C’est parce que l’environnementaliste est en chemin, pleinement conscient de ce que cette évolutivité implique de manquements et d’incohérences. Il sent que, pour l’instant, il peut « faire plus pour démanteler le système en étant à l’intérieur ». Il sait qu’à terme, il choisira l’harmonie totale, mais que d’ici là, il faut rameuter les troupes. Il sait aussi qu’il ne se bat pas seulement contre les mastodontes qui structurent les moindres parcelles de nos sociétés et détruisent la planète, mais aussi contre son propre passé, ses propres habitudes, rêves, ambitions, aliénations et désirs. Il a dû reconstruire sa propre identité, ce qu’il aimait et ce qu’il n’aimait plus, en même temps qu’il a agi sur le plan social, environnemental et militant. Il sait donc que son engagement a été façonné par une humanité imparfaite qu’il assume, mais qu’il compte bien interroger.

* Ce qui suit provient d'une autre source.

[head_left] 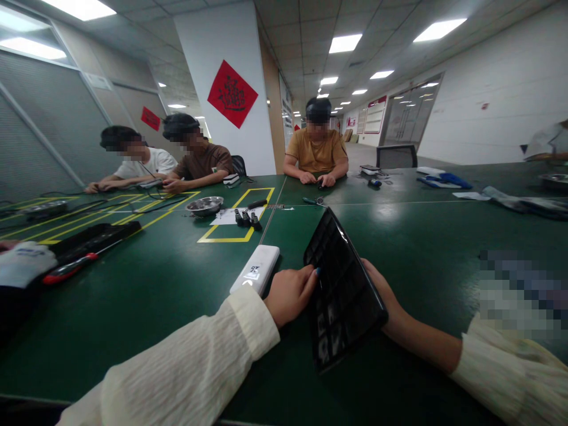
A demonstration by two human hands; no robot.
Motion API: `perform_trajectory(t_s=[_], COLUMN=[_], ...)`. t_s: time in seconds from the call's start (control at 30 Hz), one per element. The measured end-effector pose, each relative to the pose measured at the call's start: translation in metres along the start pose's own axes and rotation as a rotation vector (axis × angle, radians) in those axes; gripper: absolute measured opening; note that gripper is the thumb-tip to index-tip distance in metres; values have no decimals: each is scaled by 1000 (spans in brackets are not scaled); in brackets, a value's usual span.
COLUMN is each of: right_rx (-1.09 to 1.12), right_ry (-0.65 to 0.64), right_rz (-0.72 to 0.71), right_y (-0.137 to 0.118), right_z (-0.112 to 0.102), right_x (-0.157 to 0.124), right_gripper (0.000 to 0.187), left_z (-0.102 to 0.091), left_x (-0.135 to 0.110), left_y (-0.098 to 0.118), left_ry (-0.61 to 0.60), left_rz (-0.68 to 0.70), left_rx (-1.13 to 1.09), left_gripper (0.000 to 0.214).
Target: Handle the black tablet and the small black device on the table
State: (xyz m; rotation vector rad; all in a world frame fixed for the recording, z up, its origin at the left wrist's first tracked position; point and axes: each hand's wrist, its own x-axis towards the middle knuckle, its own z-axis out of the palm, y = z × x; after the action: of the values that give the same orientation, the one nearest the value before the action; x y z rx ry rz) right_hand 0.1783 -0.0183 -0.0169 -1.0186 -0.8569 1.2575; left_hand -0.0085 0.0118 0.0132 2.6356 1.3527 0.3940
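Note:
In front of me a black tray (341, 254) divided into a grid of small compartments is held steeply tilted. My right hand (381, 293) grips its right edge, with the fingers hidden behind it. My left hand (290, 293) reaches to the left side of the tray, its fingers pressed together against the grid. A spot of blue shows at the fingertips; whether it is a nail or a small part I cannot tell. Pale, shiny bits show in the lower compartments. Just beyond my left hand, a white power bank (257, 269) lies on the green table (177, 302).
A metal bowl (205, 206), several black cylindrical parts (248, 219) and pliers (313, 201) lie farther back. At left are a red-handled screwdriver (71, 268), a black case (95, 241) and a co-worker's gloved hand (26, 263). Three people sit across the table.

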Motion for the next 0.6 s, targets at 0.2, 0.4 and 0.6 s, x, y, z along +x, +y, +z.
perform_trajectory(t_s=[0.2,0.4,0.6], right_rx=[3,28,53], right_ry=[-7,8,-17], right_rz=[3,24,27], right_y=[2,-1,2], right_z=[0,1,-1], right_x=[0,-1,0], right_gripper=[21,22,19], left_z=[0,2,1], left_x=[-1,-3,-2], left_y=[0,-2,-1], left_ry=[-26,12,-14], left_rz=[5,69,39], left_rx=[-31,9,0], left_gripper=[49,41,56])
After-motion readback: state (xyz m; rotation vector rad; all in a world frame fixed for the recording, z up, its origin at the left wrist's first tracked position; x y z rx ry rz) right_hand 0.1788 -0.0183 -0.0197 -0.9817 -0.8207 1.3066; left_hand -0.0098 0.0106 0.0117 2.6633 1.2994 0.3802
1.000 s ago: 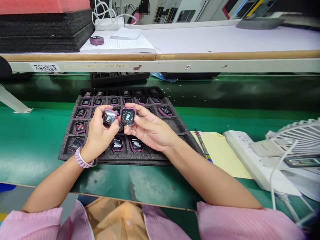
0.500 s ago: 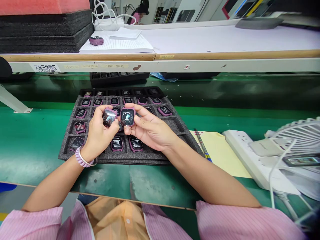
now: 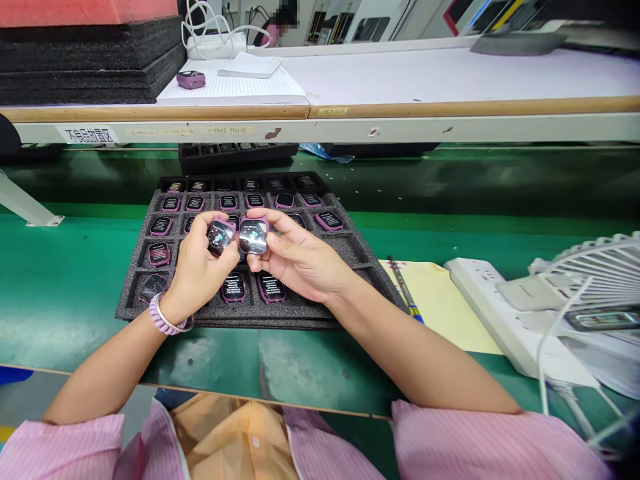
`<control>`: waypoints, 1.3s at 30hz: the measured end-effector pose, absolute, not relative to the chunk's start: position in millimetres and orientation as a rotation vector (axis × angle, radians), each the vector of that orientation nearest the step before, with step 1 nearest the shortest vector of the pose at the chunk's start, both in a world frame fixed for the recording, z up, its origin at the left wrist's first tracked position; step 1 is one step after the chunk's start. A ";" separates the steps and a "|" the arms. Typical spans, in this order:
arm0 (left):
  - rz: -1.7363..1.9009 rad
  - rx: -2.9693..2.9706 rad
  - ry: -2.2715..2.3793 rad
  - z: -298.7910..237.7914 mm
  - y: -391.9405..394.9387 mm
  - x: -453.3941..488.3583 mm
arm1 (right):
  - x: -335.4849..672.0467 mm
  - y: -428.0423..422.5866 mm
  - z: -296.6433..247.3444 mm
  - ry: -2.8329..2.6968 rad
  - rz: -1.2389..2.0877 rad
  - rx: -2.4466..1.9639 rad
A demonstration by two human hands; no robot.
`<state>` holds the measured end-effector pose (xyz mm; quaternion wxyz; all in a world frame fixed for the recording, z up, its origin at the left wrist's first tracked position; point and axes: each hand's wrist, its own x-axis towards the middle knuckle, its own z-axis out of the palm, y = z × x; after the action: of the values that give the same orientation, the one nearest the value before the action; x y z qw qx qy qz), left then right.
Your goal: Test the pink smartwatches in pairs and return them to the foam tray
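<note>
Two purple smartwatch bodies without straps are held side by side above a grey foam tray [image 3: 131, 293]. My left hand [image 3: 199, 263] is closed on the left smartwatch [image 3: 220, 236], its lit screen facing up. Fingers and thumb of my right hand [image 3: 307, 257] grip the right smartwatch [image 3: 253, 235] by its edges; glare lies across its screen. More purple watches, such as one at the front [image 3: 271, 287], lie in the tray's compartments, several with white text on their screens. My hands hide part of the tray's middle.
On the right are a pen [image 3: 406, 291], yellow paper [image 3: 455, 307], a white power strip [image 3: 493, 313] and a fan [image 3: 595, 273]. A shelf edge [image 3: 350, 132] crosses behind the tray. Above it sit black foam blocks [image 3: 85, 67], a notebook [image 3: 270, 90] and another watch [image 3: 191, 79].
Both held watches have tilted slightly, and glare now covers more of the right one's screen. My hands stay in nearly the same place over the tray.
</note>
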<state>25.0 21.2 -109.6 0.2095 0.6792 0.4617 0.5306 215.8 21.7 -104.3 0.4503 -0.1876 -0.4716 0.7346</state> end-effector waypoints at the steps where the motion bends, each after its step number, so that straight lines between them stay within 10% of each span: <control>1: 1.465 1.870 1.275 -109.1 21.6 24.8 | 215.9 21.7 -103.7 -1.169 1.815 -0.467; 12: 1.190 1.093 0.954 -88.6 21.1 22.5 | 226.4 34.9 -95.1 -0.873 1.894 -0.632; 39: 1.145 1.257 0.930 -89.9 17.6 24.1 | 219.7 28.0 -104.6 -1.174 1.668 -0.702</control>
<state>24.1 17.6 -89.9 0.5663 0.5345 0.3955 0.4870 219.7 28.0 -104.6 0.4724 -0.2867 -0.4796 0.6816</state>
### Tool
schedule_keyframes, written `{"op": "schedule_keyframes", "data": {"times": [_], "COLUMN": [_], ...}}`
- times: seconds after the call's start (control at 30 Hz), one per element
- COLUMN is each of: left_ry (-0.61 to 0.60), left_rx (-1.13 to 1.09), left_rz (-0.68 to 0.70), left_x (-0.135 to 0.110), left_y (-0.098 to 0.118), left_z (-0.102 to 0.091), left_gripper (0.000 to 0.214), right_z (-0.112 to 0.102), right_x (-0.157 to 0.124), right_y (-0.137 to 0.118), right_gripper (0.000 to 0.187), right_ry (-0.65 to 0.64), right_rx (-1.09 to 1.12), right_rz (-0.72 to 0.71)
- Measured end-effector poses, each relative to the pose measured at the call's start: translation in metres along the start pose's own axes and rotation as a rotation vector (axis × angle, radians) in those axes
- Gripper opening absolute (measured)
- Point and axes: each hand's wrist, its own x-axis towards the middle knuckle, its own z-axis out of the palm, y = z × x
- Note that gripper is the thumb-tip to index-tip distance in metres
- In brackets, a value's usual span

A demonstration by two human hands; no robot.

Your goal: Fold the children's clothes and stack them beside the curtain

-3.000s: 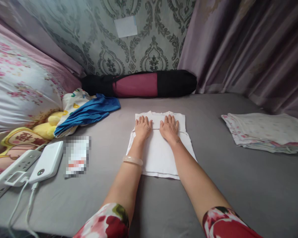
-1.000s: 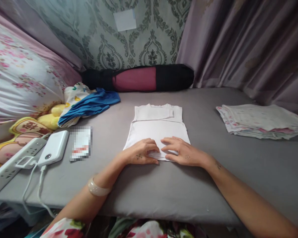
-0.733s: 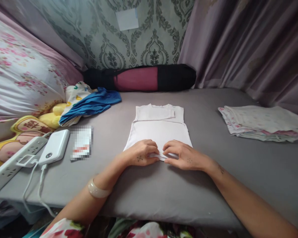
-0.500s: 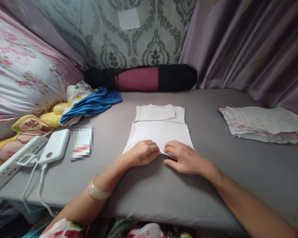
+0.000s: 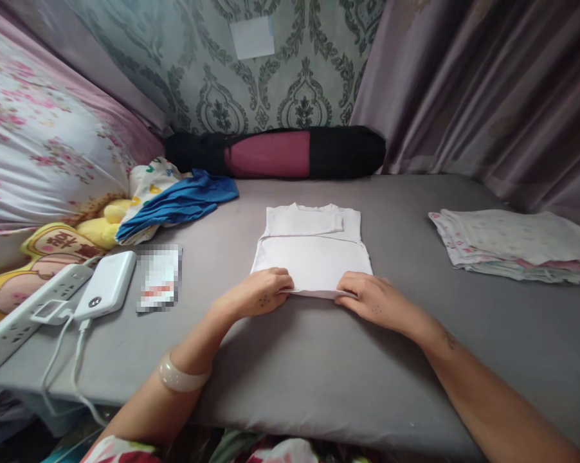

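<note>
A white long-sleeved shirt (image 5: pixel 314 257) lies flat on the grey bed sheet (image 5: pixel 290 360), its neckline away from me and a sleeve folded across the upper part. My left hand (image 5: pixel 265 292) is closed on the left side of the near hem, fingers curled over the fabric. On the right side of that hem, my right hand (image 5: pixel 367 297) pinches the cloth between thumb and fingers. The hem edge is slightly raised between the two hands. Parts of the hem's corners are hidden beneath my hands.
Folded cloths (image 5: pixel 516 244) are stacked at the right. A blue garment (image 5: pixel 188 196), a yellow plush toy (image 5: pixel 53 257), a white power bank (image 5: pixel 107 283), a power strip (image 5: pixel 34 321) and a blurred packet (image 5: pixel 159 280) lie left. A black and red roll (image 5: pixel 271 153) rests against the wall.
My hands have moved apart along the near hem, left hand to the left and right hand to the right. Both now grip the hem, and its edge has lifted slightly.
</note>
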Motion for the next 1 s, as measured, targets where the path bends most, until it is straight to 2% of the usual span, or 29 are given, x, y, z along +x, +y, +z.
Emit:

Sa démarche, parfois labyrinthique et douloureuse, sans fin, nous la touchons tous plus ou moins du doigt à chacune de nos remises en questions, de nos choix et de nos recherches. A cela, il montre une voie possible, ce que donneraient nos combats si on les menait jusqu’au bout. Il a ajouté à ce sentiment partagé d’être imbibé jusqu’aux os d’un modèle dont on souffre faire partie, la consistance de l’expérimentation : sa vie ne prétend pas être exemplaire, sa biographie ne promet pas de révélation, il n’est pas un gourou, ni un maître à penser, mais propose son existence comme lieu de recherche, de test et de tentatives. La seule chose qu’il promet, en revanche, c’est une totale transparence. Résultats ? Des réussites et des échecs, mais surtout, un appel à agir.
Observer, être bousculé, remettre en question, digérer et…agir.

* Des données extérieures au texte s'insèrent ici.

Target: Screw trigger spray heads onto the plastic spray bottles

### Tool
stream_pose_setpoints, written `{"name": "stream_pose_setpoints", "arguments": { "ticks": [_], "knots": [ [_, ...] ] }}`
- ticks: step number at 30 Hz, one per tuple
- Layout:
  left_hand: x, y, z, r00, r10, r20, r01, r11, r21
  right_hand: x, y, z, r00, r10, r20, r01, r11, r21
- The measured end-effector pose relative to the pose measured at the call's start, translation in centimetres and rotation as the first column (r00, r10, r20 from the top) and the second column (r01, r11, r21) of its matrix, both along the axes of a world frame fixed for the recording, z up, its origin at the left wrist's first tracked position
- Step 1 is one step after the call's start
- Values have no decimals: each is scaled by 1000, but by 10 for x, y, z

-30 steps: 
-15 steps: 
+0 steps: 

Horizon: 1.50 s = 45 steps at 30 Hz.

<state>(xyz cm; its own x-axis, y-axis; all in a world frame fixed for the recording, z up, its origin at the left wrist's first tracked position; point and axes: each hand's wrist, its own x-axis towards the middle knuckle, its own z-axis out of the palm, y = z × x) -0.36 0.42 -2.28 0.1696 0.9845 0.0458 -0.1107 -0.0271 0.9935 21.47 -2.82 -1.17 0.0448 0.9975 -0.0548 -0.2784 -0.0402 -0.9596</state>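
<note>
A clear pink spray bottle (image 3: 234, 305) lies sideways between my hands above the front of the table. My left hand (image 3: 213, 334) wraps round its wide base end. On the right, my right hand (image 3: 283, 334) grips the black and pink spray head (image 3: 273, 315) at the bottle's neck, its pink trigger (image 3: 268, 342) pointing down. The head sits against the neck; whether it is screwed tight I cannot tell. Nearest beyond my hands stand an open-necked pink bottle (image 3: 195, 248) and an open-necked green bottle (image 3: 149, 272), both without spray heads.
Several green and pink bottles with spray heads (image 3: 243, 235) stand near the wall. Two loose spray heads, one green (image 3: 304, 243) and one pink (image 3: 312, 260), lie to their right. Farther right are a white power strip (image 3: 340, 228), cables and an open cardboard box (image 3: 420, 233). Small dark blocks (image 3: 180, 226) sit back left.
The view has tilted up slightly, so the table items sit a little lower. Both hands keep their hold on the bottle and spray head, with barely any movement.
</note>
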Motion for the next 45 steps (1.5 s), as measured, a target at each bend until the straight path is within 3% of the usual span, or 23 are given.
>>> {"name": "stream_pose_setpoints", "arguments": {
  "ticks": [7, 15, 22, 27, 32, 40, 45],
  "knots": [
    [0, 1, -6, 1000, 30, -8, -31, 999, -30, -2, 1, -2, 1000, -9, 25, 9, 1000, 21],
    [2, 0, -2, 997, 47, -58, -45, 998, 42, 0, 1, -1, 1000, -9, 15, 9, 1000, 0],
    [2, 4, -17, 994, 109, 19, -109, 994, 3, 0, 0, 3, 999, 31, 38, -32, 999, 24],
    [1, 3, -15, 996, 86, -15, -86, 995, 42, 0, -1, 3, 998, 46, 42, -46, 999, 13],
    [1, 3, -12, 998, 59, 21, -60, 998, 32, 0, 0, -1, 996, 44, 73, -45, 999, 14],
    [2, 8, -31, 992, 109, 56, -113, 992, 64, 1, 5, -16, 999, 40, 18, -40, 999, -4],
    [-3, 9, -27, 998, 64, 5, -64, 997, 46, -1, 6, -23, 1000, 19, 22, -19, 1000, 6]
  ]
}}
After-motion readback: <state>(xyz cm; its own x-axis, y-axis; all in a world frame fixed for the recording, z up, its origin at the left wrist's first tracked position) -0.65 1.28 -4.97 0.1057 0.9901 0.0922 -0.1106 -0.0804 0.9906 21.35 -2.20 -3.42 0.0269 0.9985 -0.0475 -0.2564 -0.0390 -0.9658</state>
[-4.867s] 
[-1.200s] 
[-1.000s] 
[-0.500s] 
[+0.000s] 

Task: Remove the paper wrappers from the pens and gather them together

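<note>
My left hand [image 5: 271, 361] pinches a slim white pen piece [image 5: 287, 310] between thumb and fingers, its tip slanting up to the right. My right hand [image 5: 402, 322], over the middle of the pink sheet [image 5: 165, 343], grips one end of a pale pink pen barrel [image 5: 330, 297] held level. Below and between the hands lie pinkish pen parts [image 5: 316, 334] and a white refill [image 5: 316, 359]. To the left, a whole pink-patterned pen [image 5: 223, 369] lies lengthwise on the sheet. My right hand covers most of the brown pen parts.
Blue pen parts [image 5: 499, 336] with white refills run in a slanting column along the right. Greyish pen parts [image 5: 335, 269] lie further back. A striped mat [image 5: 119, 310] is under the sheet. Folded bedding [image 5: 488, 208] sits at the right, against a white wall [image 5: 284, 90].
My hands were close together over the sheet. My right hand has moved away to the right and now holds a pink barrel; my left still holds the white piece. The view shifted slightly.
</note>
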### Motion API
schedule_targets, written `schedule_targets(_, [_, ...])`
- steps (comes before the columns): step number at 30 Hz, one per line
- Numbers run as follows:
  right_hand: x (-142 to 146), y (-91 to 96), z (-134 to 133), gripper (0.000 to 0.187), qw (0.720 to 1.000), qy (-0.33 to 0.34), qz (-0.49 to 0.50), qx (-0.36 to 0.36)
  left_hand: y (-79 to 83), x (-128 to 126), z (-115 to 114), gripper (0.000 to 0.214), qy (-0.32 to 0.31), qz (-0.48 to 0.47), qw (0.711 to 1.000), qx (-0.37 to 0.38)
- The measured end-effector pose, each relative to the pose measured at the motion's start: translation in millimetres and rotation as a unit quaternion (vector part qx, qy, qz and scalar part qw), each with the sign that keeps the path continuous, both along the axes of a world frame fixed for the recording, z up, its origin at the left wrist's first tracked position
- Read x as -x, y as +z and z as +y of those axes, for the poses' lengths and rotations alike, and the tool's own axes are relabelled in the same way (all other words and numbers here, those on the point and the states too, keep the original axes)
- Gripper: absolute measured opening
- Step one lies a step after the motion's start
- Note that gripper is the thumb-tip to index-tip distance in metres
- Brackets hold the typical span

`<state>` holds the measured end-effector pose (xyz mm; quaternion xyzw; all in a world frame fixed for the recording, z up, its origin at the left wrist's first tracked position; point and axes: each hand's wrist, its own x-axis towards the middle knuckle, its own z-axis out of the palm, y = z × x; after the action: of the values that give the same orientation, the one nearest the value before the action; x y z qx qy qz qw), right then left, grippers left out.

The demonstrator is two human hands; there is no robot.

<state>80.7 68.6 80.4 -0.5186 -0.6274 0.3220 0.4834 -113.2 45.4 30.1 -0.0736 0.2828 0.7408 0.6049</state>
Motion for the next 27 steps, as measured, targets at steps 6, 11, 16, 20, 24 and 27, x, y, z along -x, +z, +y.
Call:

Dans un premier temps, le jeune étudiant s’informe. A travers des livres, des films, mais aussi un entourage de plus en plus concerné. Il voyage, à travers le monde, pendant plusieurs mois. A ce moment-là, il est en soif d’aventures, plus que d’écologie, mais la rencontre avec les enjeux environnementaux s’impose à lui malgré tout, en filigrane de ses expéditions. Il se forge ainsi une connaissance du monde différente, mais conserve encore un moment, une bonne partie de ses habitudes passées : son poste de commercial, son désir de richesses, et plus que tout, un certain confort.

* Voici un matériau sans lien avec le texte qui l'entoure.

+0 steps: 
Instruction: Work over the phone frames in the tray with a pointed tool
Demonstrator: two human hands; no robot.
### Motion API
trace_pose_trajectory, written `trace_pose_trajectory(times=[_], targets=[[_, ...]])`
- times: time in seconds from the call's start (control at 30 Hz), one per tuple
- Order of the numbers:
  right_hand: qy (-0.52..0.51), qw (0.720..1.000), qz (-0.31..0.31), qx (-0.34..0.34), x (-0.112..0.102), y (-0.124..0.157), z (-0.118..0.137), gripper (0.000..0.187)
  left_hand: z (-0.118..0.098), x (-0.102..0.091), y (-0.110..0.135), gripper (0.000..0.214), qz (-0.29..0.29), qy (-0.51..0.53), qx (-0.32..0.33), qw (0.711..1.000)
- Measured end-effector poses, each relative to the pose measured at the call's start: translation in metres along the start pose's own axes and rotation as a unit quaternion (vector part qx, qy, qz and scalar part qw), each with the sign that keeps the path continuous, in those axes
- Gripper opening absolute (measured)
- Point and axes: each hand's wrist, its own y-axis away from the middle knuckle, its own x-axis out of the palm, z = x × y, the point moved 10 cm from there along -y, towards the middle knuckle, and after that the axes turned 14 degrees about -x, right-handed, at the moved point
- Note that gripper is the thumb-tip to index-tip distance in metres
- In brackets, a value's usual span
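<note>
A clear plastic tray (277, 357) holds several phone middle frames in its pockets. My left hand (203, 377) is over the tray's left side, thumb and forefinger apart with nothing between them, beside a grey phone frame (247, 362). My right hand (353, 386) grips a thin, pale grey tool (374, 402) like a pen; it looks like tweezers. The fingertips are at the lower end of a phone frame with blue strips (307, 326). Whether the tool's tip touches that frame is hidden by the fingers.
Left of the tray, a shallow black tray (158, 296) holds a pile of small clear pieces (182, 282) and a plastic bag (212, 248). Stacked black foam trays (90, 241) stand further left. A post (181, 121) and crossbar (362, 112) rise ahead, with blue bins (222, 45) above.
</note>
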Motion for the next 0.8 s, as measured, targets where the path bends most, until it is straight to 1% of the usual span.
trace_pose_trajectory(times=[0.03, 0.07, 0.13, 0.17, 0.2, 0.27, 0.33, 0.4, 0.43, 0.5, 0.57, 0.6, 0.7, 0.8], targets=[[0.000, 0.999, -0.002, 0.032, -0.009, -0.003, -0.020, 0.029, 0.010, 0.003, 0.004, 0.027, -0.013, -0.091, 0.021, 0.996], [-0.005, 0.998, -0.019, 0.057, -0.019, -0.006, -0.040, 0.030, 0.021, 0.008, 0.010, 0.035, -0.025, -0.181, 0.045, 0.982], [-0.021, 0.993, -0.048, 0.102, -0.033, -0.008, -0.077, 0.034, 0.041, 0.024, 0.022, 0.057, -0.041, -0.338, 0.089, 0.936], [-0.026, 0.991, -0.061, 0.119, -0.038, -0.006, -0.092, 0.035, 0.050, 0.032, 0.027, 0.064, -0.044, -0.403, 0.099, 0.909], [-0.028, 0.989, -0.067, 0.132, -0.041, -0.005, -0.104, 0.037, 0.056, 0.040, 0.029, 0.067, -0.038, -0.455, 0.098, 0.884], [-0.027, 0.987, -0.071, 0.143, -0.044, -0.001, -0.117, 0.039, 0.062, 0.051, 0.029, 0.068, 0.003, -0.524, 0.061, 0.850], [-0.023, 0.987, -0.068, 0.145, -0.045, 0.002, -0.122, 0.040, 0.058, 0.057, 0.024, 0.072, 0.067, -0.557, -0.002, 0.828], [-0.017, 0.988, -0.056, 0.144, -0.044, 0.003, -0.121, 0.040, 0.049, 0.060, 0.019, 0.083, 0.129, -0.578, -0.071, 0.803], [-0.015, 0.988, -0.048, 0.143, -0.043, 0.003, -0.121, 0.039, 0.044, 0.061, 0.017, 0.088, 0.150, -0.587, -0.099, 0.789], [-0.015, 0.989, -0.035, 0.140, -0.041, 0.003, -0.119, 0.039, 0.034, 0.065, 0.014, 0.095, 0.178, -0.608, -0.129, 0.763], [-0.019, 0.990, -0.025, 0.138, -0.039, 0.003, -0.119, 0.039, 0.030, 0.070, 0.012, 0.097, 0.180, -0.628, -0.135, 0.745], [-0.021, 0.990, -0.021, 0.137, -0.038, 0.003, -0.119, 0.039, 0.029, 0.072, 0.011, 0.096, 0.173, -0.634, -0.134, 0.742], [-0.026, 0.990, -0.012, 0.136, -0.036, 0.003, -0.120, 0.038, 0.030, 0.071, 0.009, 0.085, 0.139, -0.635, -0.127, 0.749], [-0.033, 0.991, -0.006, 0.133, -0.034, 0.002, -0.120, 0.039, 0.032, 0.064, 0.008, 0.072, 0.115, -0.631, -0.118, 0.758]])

Fort de ses réflexions, il finit toutefois par entrevoir d’autres paradigmes : sa conscience devient une indignation, voire une obsession. Aux yeux d’une partie de son entourage, il apparaît comme un « donneur de leçon », qui plaide une cause idéaliste. Il est au stade de son cheminement ou la culpabilité a été remplacée par une culpabilisation. Ce n’est pourtant pas son but. Ce qu’il veut, au fond, c’est partager son enthousiasme pour d’autres possibles, plus proches de la nature, plus loin des injonctions destructrices. Heureusement, d’autres l’écoutent, sont convaincus et le suivent dans ses démarches : des amis, l’amour, des internautes. Il décide d’agir.
Selon sa règle d’or des trois R – réduire, réutiliser, recycler – il se lance. Tour des Etats-Unis à vélo avec pour défi de ne manger que ce qu’il trouve en chemin. Glanage des bennes à ordure pour dénoncer le gâchis monumental qui sévit dans le pays (et d’autres). Tentative, pendant un mois, de s’alimenter en bio et local dans un quartier particulièrement défavorisé pour concevoir la difficulté de suivre ce régime selon le milieu social. Bain dans des sources d’eau naturelles uniquement. Opération « Trash me », pendant un mois, vêtu de ses déchets. Fermeture de ses comptes en banque. Réduction de ses biens personnels à 44. Vie en pleine autonomie dans un jardin pendant un an. Rob Greenfield va ainsi d’expérimentations en expérimentations.
Son but ? Se défaire, au propre comme au figuré, du modèle capitaliste dominant et inciter le plus de monde possible à en faire de même, au profit d’un minimalisme solidaire et écologique. Conclusions ? Multiples, complexes :
Il ressort que la précarité empêche, non pas financièrement, mais par manque de temps, d’entamer facilement une déconstruction. Il touche les limites de son autonomie à cause de la législation : il est interdit d’habiter dans son jardin ou celui d’un autre dans plusieurs Etats américains. Il est encore attaché à médiatiser ses actions en vue de rassembler un maximum de personnes autour des enjeux qu’il défend, mais se laisse engloutir par le temps que prennent les interviews. Il souffre de certaines organisations, se blesse à vélo, dépend de la solidarité pour beaucoup. Et se rend compte que marcher pieds nus l’empêche d’accéder à de nombreux bâtiments.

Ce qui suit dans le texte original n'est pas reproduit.